Guides

Rate Limits

Understand the rate limits and quotas for the CatLove AI API.

Overview

Rate limits help ensure fair usage and protect the service from abuse. Limits are applied per API key and vary based on your subscription tier.

We measure limits in three ways:

RPM - Requests per minute
TPM - Tokens per minute
RPD - Requests per day

Rate Limits by Tier

Tier	RPM	TPM	RPD
Free	20	10,000	200
Basic	60	60,000	1,000
Pro	500	500,000	10,000
Enterprise	Custom	Custom	Custom

Need higher limits?

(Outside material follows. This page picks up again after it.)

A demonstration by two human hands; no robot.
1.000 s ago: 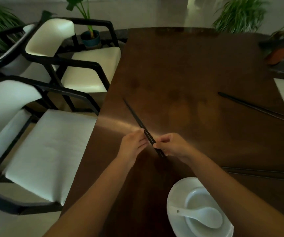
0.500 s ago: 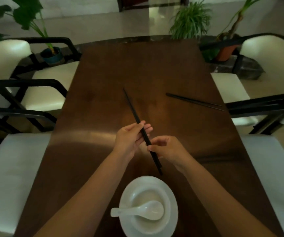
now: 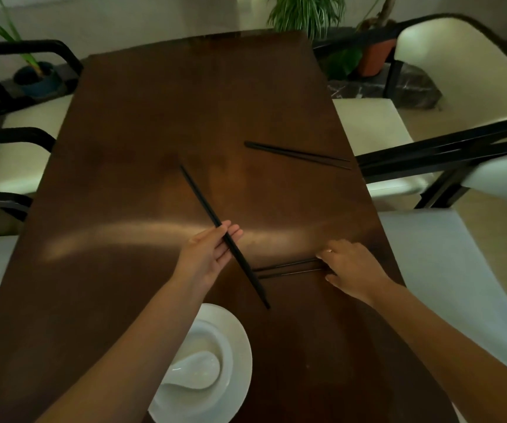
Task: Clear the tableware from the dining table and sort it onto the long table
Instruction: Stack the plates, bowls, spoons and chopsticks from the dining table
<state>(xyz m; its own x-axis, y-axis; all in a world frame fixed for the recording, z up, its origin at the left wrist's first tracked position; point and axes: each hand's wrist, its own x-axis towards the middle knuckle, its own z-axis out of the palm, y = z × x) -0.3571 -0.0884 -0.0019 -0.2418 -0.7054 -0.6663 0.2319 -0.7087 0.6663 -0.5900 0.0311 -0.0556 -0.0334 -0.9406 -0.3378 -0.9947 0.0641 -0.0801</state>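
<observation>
1. Black chopsticks, one pair, slanted across the dark brown desk, far tip toward the middle, near tip just short of the plate.
2. Left hand under that pair near mid-length, fingers nearly straight, sticks lying across them; whether the thumb clamps cannot be told.
3. Right hand lowered onto a second pair of chopsticks lying flat on the desk, fingertips at its right end; pinched or merely touched, not clear.
4. Third pair of chopsticks well apart, flat near the desk's right edge.
5. Probably light, stiff, thin and smooth: likely to roll or slip apart on the glossy top. Best taken both together near the thicker end, pinched from above, or slid to the edge first.
6. White plate at the near edge carrying a white bowl with a ceramic spoon inside: likely fragile, heavier, best lifted as a stack by the plate rim.
7. White-cushioned chairs on both sides; potted plants beyond.
</observation>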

Upgrade your plan or contact us for enterprise pricing.

Rate Limit Headers

API responses include headers with rate limit information:

x-ratelimit-limit-requests: 60
x-ratelimit-limit-tokens: 60000
x-ratelimit-remaining-requests: 59
x-ratelimit-remaining-tokens: 59900
x-ratelimit-reset-requests: 1s
x-ratelimit-reset-tokens: 100ms

x-ratelimit-limit-* - Your current limit
x-ratelimit-remaining-* - Remaining quota
x-ratelimit-reset-* - Time until reset

Handling 429 Errors

When you exceed the rate limit, the API returns a 429 status code. Here's how to handle it:

import time
from openai import RateLimitError

def make_request_with_backoff():
    while True:
        try:
            return client.chat.completions.create(...)
        except RateLimitError as e:
            # Get retry-after header or default to 60s
            retry_after = int(e.response.headers.get('retry-after', 60))
            print(f"Rate limited. Waiting {retry_after}s...")
            time.sleep(retry_after)

Best Practices

Implement backoff - Use exponential backoff for retries
Batch requests - Combine multiple operations when possible
Cache responses - Cache results to reduce API calls
Monitor usage - Track your usage in the dashboard
Use streaming - Streaming responses don't count against RPM until complete

Token vs Request Limits

Both request and token limits apply. A single request with many tokens can exhaust your TPM limit even if you have remaining RPM quota.